Kristina Hettne discussed the concrete steps that can be followed to reproduce a given study in the second lecture. To be able to reproduce a study, it is generally necessary to have access to the data, the tools, the code, the documentation of the code, and a clear description of the final results. She illustrated this whole process of enhancing the replicability of a study by discussing the workflow that was followed for one of her own research papers, published in PLOS One. The data of this paper were made available in Dryad, and the research software was published on GitHub. The software included an overview of the structure of the code and a precompiled file specifying all the dependencies. The results were shared as nano-publications and in the form of a CSV file. Hettne explained that, in this particular project, the whole process of making the research reproducible demanded about 20% of the total time, but she added that this process will probably not be as labour-intensive in new projects, as these can follow the best practices that have been established during this earlier project. Hettne concluded her talk by sharing her experiences with the organisation of reproHacks, which are basically hackathons in which participants aim to reproduce the results of submitted papers. Researchers who attend such reproHack sessions can improve their knowledge and their skills in the field of reproducible research, and the authors whose papers are scrutinised also receive feedback on the transparency and the reproducibility of their work.

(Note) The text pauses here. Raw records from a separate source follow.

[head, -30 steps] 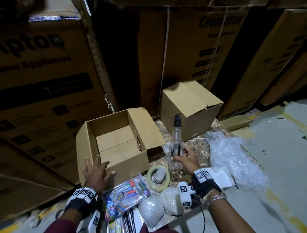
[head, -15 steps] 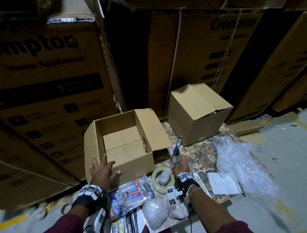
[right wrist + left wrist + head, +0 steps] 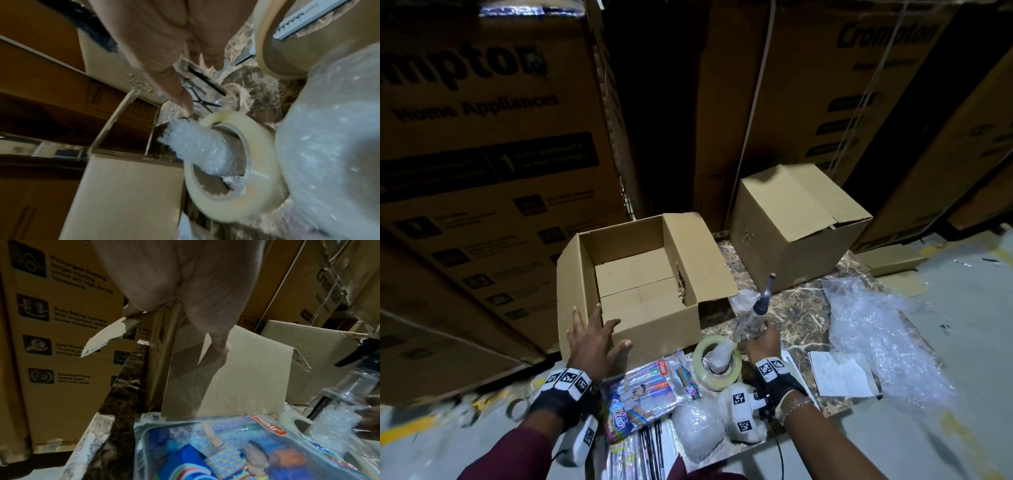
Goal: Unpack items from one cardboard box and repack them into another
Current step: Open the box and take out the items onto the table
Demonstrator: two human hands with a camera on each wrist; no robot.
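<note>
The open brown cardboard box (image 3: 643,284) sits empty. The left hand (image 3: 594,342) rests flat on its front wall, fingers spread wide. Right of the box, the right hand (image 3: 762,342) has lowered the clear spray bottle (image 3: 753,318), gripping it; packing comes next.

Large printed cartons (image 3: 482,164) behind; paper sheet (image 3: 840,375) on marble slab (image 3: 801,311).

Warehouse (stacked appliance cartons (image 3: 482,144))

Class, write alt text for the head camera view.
A person's right hand grips a clear spray bottle beside an open cardboard box, whose near corner the left hand touches; a tape roll lies nearby.
</note>
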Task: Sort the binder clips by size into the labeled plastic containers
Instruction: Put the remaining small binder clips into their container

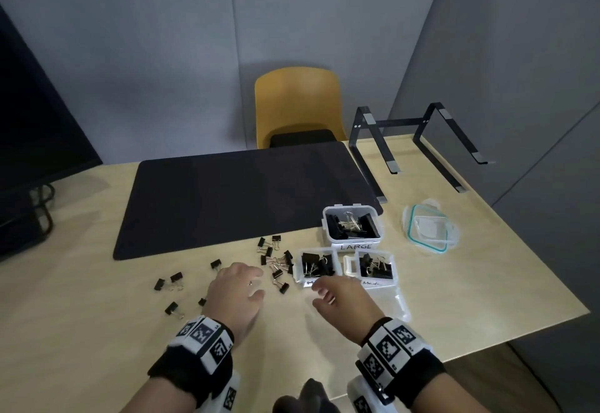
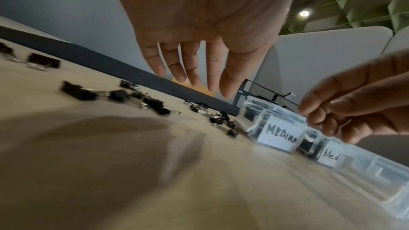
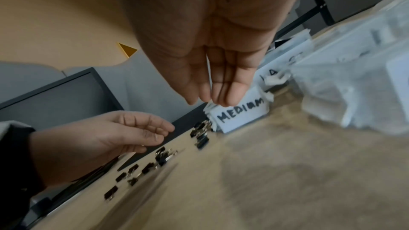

Gabriele Hayden delved more deepy into the topic of computational reproducibility. It was stressed again that computational reproducibility demands data and code, and that both of these components need to be documented well. Next to this, it is also important to ensure that software is archived. Github is an environment that can make code available to colleagues directly, but it does not necessarily safeguard the software for the longer term. Even when the code and the data have been curated carefully, running the code may still pose certain challenges. Software typically has specific dependencies, and tools and programming languages evidently develop over time. Such changes may cause the code to break, or, more delusively, they may lead to completely different results. There are a range of tools that can be used to replicate computational analyses. Virtual Machines can be very useful, but they often demand a large storage capacity and considerable processing power. As a more light-weight alternative, researchers can work with containers such as Docker in which the application, the dependencies and the configuration files are packaged together. During her presentation, Hayden bravely gave a live demonstration of a replication of a specific research paper. The code fortunately ran well, to large extent. There was only one error message in Rstudio about a specific dependency. Finally, recognizing that the process of making research reproducible can take time, Hayden advised researchers to start small and to refrain from the need to get everything right immediately. It can also be helpful to ask colleagues to test the code, because the original researchers may sometimes suffer from expert blindness.